His face crumpled, but he pulled himself together enough to finish.
“What can I say? It was my fault. We should have just handed it over. What was it? A goddamn case of booze. I was his big brother. I should’ve looked out for him. Protected him. But I was jealous of him. I was jealous.”
He stared down through his open hands. And then he cried.
B
EN ROSE AT MIDDAY.
He’d stayed out most of the night drinking with a couple of buddies in the East Village because he was too embarrassed to deal with his father again. When he stumbled out into the living room, he was relieved to find the old man gone.
He went back into his bedroom, changed into his most nonyuppie clothes—old jeans, a faded black T-shirt, work boots—and emptied his wallet of all but twenty bucks.

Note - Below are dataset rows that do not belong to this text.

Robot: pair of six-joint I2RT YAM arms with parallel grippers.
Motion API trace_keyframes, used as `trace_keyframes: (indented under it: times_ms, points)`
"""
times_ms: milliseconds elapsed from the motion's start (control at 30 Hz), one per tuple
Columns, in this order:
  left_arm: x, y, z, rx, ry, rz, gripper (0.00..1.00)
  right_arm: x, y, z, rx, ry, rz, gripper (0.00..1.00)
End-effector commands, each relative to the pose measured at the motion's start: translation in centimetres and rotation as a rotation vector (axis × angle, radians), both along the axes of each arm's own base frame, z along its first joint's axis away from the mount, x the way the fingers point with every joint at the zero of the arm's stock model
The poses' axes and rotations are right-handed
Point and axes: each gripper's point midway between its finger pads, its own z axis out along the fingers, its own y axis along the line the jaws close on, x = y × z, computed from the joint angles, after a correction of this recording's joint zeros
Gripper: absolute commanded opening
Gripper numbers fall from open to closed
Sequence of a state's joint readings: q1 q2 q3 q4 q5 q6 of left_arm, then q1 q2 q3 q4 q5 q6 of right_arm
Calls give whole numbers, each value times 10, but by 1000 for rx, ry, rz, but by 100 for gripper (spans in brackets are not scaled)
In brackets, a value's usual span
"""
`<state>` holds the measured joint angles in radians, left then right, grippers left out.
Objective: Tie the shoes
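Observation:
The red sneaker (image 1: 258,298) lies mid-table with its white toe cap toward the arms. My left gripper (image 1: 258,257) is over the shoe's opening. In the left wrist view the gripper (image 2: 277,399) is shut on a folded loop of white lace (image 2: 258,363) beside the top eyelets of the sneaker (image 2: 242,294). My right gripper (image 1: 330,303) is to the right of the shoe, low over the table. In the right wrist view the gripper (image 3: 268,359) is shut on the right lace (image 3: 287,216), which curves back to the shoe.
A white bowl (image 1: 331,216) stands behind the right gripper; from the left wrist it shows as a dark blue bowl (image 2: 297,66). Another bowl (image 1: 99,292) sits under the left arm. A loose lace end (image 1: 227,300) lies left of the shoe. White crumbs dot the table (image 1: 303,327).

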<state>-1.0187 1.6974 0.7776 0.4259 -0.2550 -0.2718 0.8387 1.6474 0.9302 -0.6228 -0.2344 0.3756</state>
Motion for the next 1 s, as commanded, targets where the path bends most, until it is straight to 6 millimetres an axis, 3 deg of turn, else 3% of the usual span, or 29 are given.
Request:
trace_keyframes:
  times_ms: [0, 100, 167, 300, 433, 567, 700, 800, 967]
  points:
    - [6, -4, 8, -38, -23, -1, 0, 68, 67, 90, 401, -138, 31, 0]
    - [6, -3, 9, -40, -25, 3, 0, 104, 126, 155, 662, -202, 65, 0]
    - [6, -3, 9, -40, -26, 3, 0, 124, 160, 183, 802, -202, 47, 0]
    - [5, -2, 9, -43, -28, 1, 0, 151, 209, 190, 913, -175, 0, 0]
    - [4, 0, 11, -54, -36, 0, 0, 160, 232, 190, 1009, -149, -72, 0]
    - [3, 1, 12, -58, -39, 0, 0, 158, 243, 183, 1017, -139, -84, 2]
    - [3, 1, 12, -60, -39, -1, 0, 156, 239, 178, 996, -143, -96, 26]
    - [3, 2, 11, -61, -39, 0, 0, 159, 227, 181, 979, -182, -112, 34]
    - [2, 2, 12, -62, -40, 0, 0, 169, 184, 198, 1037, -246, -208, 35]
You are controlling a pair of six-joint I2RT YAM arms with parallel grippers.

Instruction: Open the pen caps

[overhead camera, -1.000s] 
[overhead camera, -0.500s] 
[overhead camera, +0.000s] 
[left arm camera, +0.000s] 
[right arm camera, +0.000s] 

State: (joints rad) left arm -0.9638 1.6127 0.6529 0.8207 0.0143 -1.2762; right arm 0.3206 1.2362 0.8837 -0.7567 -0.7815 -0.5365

Then he packed his least expensive camera and set out for the Red Hook Houses.
If anybody tried to jump him, he planned to just hand over the twenty quickly and split. His canvas shoulder bag was old and frayed; he removed anything he didn’t need. Despite these precautions, his stomach knotted as he crossed the Brooklyn-Queens Expressway and headed straight into the projects. The day was overcast and foggy.
He wasn’t sure what to expect. Kids flashing gang signs, crack dealers screeching around corners firing Mac-9s? At the least, some poor black and Latino teenagers who would not be happy to see a white guy from the other side of the tracks invading their turf.
Maybe he was secretly hoping for a little excitement. Not to get mugged, certainly, but a chance to put his photojournalistic skills to the test. A documentary report from the front lines, Robert Capa during the Spanish Civil War. It was hard capturing violence on film. With street trouble—a car crash, a punch-out—he usually only saw it out of the corner of his eye, a wild, jagged flash.
As it turned out, no one in the projects seemed to care much about him. People just went about their business: mothers pushed strollers, kids goofed around on bikes, men in green uniforms roamed the grounds picking up trash.
He shot a few minutes of video, but there was little to get excited about.
He wandered east toward the water. As he moved away from the projects and potential danger, his other worry was free to resurface like an ache in a back tooth. Part of him was glad that he’d managed to finally vent some deep, longstanding complaints about his father, but he couldn’t help picturing the crushed look on the old man’s face. He’d been too harsh. Maybe cruel, even. And he hadn’t even been accurate. His mom had never used the word “loser.” What was it she’d said? Something about not being sure if the man was capable of loving anybody. Was that better or worse?